The High Court held that it was not sufficient that the nominee company was effectively the alter ego of the individual who obtained the report and that the nominee company was formed for what appeared to be the exclusive purpose of purchasing the property on behalf of that individual. There was still not a sufficient relationship between the individual and the company for the company to be able to rely on the report. The Court suggested that in order to ensure protection to the company, the individual could have commissioned a second report in the name of the company (presumably at a discounted price).

The case highlights the effectiveness of disclaimer provisions. The Court placed high emphasis on the fact that the building inspection report stated that it could not be relied on by third parties. This was effective to preclude any reliance by the company. If a report expressly limits the liability of the entity that is responsible for its production (as is commonly found in building inspection reports, registered valuations and LIMs) this will limit the ability of a purchaser to rely on that report.

The case demonstrates the importance for real estate agents and conveyancing professionals to ensure that pre-purchase reports are obtained in the name of the actual purchaser and to obtain fresh reports where a nominee is appointed to complete a purchase.

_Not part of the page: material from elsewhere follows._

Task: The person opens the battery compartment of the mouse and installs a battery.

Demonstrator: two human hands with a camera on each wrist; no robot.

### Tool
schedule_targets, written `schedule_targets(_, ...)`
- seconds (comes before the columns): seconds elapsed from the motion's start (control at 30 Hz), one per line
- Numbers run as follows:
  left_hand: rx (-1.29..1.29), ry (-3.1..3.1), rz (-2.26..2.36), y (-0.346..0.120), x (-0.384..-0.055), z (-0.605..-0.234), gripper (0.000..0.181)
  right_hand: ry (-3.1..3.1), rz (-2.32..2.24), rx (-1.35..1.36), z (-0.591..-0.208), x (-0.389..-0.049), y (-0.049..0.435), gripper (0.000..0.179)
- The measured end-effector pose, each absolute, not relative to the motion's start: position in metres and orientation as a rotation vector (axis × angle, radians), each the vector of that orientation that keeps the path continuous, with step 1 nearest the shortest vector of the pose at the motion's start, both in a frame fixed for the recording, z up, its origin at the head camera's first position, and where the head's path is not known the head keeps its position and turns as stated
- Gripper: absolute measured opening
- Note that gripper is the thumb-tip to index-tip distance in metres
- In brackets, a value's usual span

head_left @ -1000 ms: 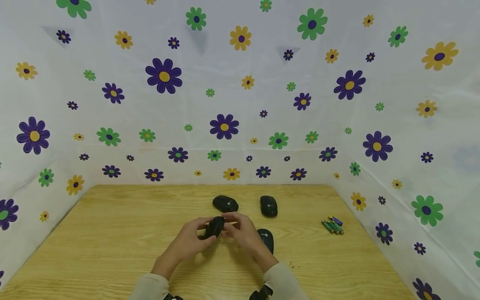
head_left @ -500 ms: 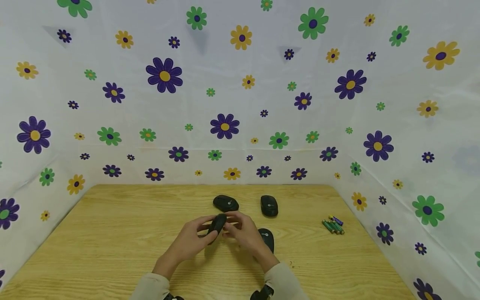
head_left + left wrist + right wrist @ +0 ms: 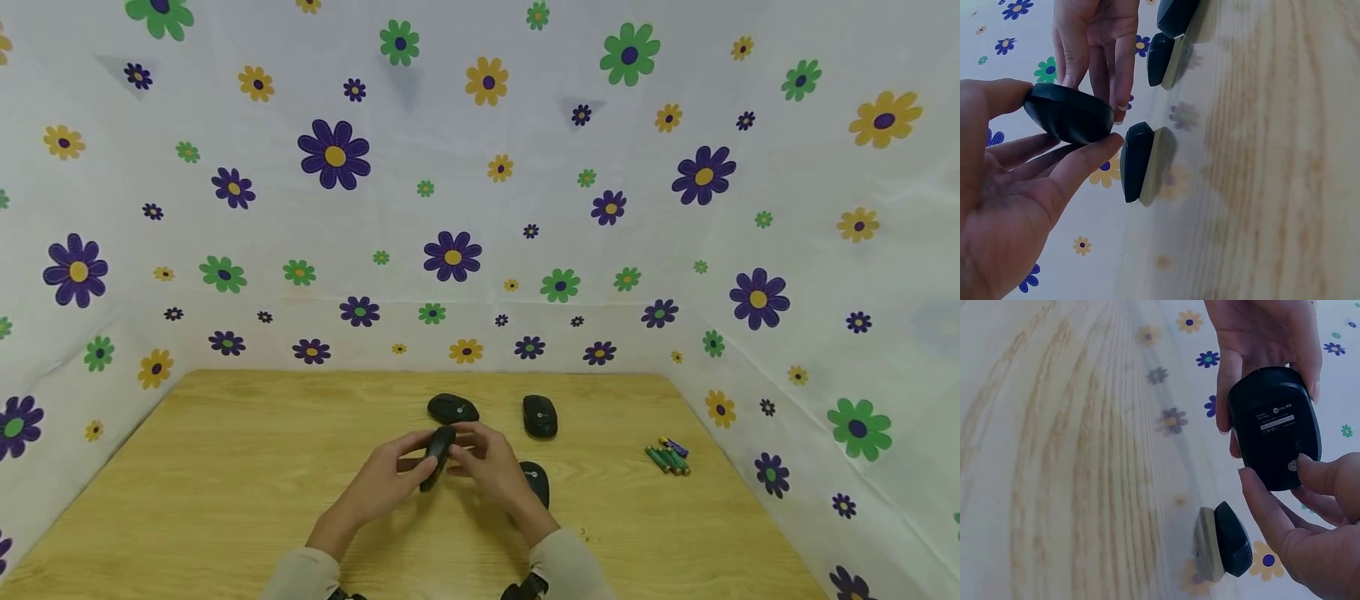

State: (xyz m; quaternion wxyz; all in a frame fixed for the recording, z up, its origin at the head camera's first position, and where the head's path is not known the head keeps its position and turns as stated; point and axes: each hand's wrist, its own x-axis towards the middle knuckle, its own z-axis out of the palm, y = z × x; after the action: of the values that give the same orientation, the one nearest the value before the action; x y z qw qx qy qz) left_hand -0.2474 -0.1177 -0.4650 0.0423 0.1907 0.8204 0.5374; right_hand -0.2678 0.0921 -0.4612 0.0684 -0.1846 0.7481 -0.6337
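A black computer mouse (image 3: 437, 458) is held up over the table between both hands, turned nearly on edge in the head view. My left hand (image 3: 378, 482) grips it by its sides, thumb on one edge and fingers on the other, as the left wrist view shows. In the right wrist view its flat underside (image 3: 1272, 440) carries a printed label and a small round mark. There my right hand (image 3: 1319, 515) pinches the lower end, the thumb on the underside close to that mark and the other fingers partly hidden behind the mouse.
Two more black mice lie farther back, a left one (image 3: 453, 408) and a right one (image 3: 540, 416). Another mouse (image 3: 536, 483) is partly covered by the right wrist. Several green batteries (image 3: 667, 460) and a purple one (image 3: 673, 447) lie at right. Flower-patterned sheets enclose the wooden table (image 3: 262, 450).
The held mouse has tipped further onto its edge and shifted slightly to the right between the hands. Both hands keep their hold in nearly the same place.
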Motion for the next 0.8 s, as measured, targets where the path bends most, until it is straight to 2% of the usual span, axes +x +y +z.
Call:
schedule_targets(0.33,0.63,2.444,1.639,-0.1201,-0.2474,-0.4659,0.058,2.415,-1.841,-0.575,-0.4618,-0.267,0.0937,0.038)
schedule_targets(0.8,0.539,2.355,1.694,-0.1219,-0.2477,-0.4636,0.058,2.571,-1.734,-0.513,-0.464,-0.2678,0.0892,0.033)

In particular, agents should not suggest to purchasers that they can rely on LIMs etc that are not addressed to the eventual purchaser.

 

The facts of Body Corporate 90315 v Redican Allwood Ltd

Ms Patchett entered into an agreement to purchase an apartment situated in a complex in Newtown, Wellington. Prior to confirming the contract Ms Patchett acquired the services of a building inspection company, RealSure Limited, to provide a report on the apartment.  The terms of engagement sent to Ms Patchett by RealSure and the final report contained a disclaimer statement that the report was confidential and could not be relied on by third parties. Such a disclaimer is commonly found in building inspection reports, registered valuations and on LIMs. Upon obtaining the report Ms Patchett confirmed the purchase contract as unconditional. Four weeks later Ms Patchett formed a company called Rastros Limited and nominated Rastros to complete the purchase of the apartment.  

It transpired that the building containing the apartment had issues with leaking. 24 unit owners and the body corporate filed a negligence claim against those responsible for the construction of the building and the city council. The city council in turn sought a claim against RealSure (in effect making the case on behalf of Rastros) on the grounds of negligence and breach of the Fair Trading Act.

In assessing the council’s claim the High Court found that RealSure could not be held liable for Rastros’s loss because the building inspection report was addressed to Ms Patchett and not to Rastros.

The Court held that Rastros could not claim against RealSure for negligence. The existence of the disclaimer, stating that no third party could rely on the report, meant that RealSure would not have foreseen and could not be said to have ought to have foreseen that Rastros (which was considered by the Court to be a third party) would rely on the report. Therefore there was no duty of care and there could be no negligence. The fact that there was no contractual relationship between RealSure and Rastros significantly influenced the Court’s finding on this matter. 

The Court further held that no claim could be brought under the Fair Trading Act because the disclaimer given by RealSure precluded Rastros from being able to assert any reliance on the report. 

The Court found that by issuing the disclaimer, RealSure expressly excluded liability to anyone except Ms Patchett. Nothing done by RealSure could be said to constitute an assumption of responsibility to Rastros. 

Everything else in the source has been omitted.